Шестой остров (Чаваррия) - страница 139

Место это я выбрал как наиболее укрытое густой листвою деревьев и еще потому, что дорога здесь делала поворот, и лишь тот, кто находился бы совсем рядом, мог бы видеть мое нападение. Теми же кандалами, которые прежде были на руках узника, я сковал двоих чиновников, соединив их правые руки, так что один из них должен был все время идти позади другого, либо обоим приходилось двигаться боком.

Обезоружив чиновников и передав дробовик узнику, я связал альгвасилу руки впереди туловища и оттащил его в сторону от дороги. Затем взял за поводья его лошадь и, углубившись на несколько шагов в заросли с нею и чиновниками, которые брели вконец удрученные, я привязал животину к толстому стволу ореха, а двоих моих пленников к стволу дуба, предупредив, что, ежели жизнь им дорога, пусть помалкивают, что бы им ни довелось увидеть. Скорехонько воротясь за альгваси-лом, которого я оставил на попечении старика, я довольно-таки долго щипал его и тряс, пока не привел в чувство. Тогда, взяв из рук старика дробовик, я отвел его подальше, так шагов на двадцать, и сказал, что никакой я не монах, а просто перерядился, чтобы отомстить альгвасилу, и что он волен идти куда захочет и, коль ему надобно, взять себе лошадь. Старик бросился целовать мне руки и со слезами на глазах поведал, что звать его маэстро Педро де Аранда, что он лекарь из Лиссабона и готов служить мне верой и правдой, к чему его обязывает великое благодеяние, мною оказанное.

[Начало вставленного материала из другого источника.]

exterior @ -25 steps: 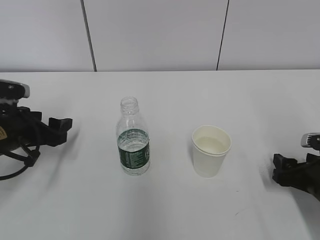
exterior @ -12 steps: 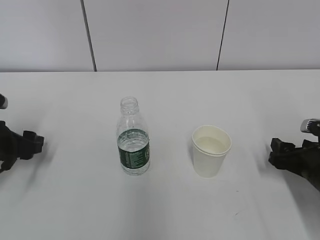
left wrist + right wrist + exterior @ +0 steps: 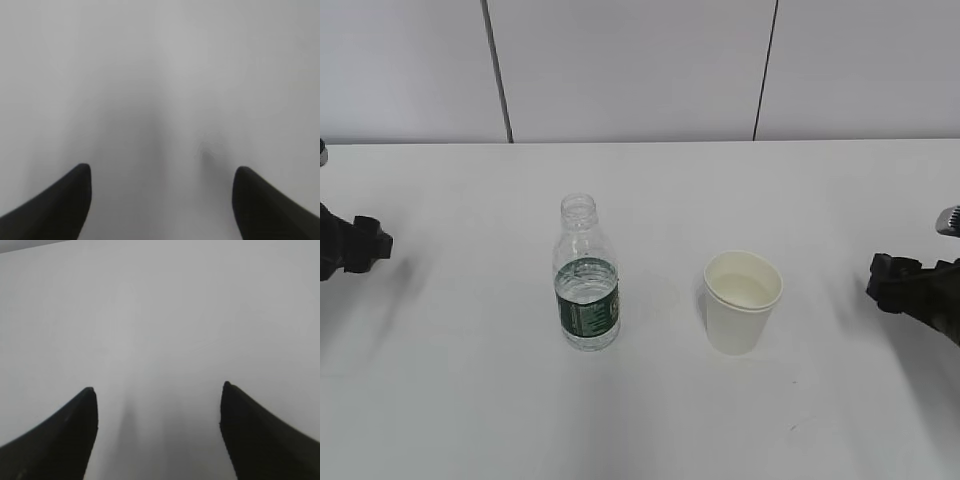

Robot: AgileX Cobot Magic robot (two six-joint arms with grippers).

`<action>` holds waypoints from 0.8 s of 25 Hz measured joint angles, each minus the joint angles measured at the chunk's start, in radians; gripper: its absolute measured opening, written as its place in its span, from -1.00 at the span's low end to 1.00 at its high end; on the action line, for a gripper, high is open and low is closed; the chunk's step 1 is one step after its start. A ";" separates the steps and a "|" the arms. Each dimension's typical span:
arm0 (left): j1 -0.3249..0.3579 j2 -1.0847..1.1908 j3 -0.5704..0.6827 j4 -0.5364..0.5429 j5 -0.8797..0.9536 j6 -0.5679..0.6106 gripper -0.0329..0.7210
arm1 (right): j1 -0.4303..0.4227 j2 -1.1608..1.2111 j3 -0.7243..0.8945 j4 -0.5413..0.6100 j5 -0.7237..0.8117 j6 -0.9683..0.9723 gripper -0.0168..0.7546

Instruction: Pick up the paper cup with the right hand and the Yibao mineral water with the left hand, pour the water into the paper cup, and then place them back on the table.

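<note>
The Yibao mineral water (image 3: 586, 275), a clear capless bottle with a dark green label, stands upright on the white table (image 3: 650, 420), left of centre. The paper cup (image 3: 742, 300) stands upright to its right, with water in it. My left gripper (image 3: 365, 244) is at the far left edge, well away from the bottle; in the left wrist view it (image 3: 161, 172) is open over bare table. My right gripper (image 3: 890, 280) is at the far right edge, apart from the cup; in the right wrist view it (image 3: 157, 392) is open and empty.
A white panelled wall (image 3: 640, 70) with two dark seams runs behind the table's far edge. A tiny dark speck (image 3: 792, 380) lies on the table in front of the cup.
The left arm has drawn back to the left, from near the bottle to the frame edge. The right gripper has risen and shifted slightly right. Bottle and cup have not moved.
</note>
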 joint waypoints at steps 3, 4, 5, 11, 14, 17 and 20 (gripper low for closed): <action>0.000 -0.010 -0.053 0.000 0.119 0.000 0.50 | 0.000 -0.044 -0.033 -0.008 0.122 -0.007 0.59; 0.000 -0.012 -0.074 0.000 0.166 0.000 0.50 | 0.000 -0.057 -0.045 -0.014 0.161 -0.007 0.59; 0.000 -0.012 -0.096 0.000 0.216 0.000 0.50 | 0.000 -0.071 -0.058 -0.020 0.195 -0.009 0.59; 0.000 -0.012 -0.211 0.000 0.507 0.000 0.50 | 0.000 -0.169 -0.144 -0.042 0.506 -0.010 0.58; 0.000 -0.012 -0.265 0.000 0.627 0.001 0.50 | 0.000 -0.215 -0.199 -0.042 0.664 -0.012 0.58; 0.000 -0.012 -0.306 0.000 0.739 0.002 0.50 | 0.000 -0.252 -0.258 -0.046 0.832 -0.025 0.58; 0.000 -0.012 -0.331 0.000 0.841 0.010 0.49 | 0.000 -0.274 -0.331 -0.048 1.038 -0.048 0.58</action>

Из-за спешки и волнения я до той минуты не очень-то присматривался к седовласому старцу, чья благовоспитанность и учтивость видны были с первого взгляда,— о том же говорила разумная сдержанность его речей и природная осанка и представительность; глядя в его кроткие глаза, я сразу понял, что это человек порядочный и благодарный, а как он назвался лекарем, мне подумалось, что он, пожалуй, мог бы указать мне лекарство от треклятых чирьев, каковые после долгой езды верхом ужасно меня терзали; однако, прежде чем заговорить об этом, я спросил у него, почему отсутствует человек в черном и двое крючков, которые были с ними при выезде из Валенсии. Старик ответствовал, что все трое остались в его доме, откуда его забрали: крючки, мол, сторожат оставшихся домочадцев, а тот, в черном, он писец и производит положенный обыск, ибо завтра явится сборщик королевской казны для конфискации имущества, как то заведено у святейшей инквизиции в случаях вроде этого, когда человека хватают как еретика.

Выяснив, что крючки не застигнут меня врасплох, я немного успокоился и спросил старика, какою дорогой он поедет, чтобы добраться до столь дальнего города, как Лиссабон. Он сказал, что поскачет во всю прыть до Тортосы, где у него есть знакомые, люди весьма знатные и почтенные, они распорядятся, чтобы его спрятали и помогли деньгами для возвращения в Португалию. Я возразил, что на его месте я бы так не поступил; ведь о случившемся наверняка сообщат Эрмандаде, которая станет его разыскивать, тщательно прочесывая все дороги Испании, и как бы ни был он осторожен, однако без бумаг, без документов на другое имя подобное бегство неосуществимо, нечего ему и думать, что он доберется дальше, чем до Кастельона, которого ему не миновать по пути из Валенсии в Тортосу.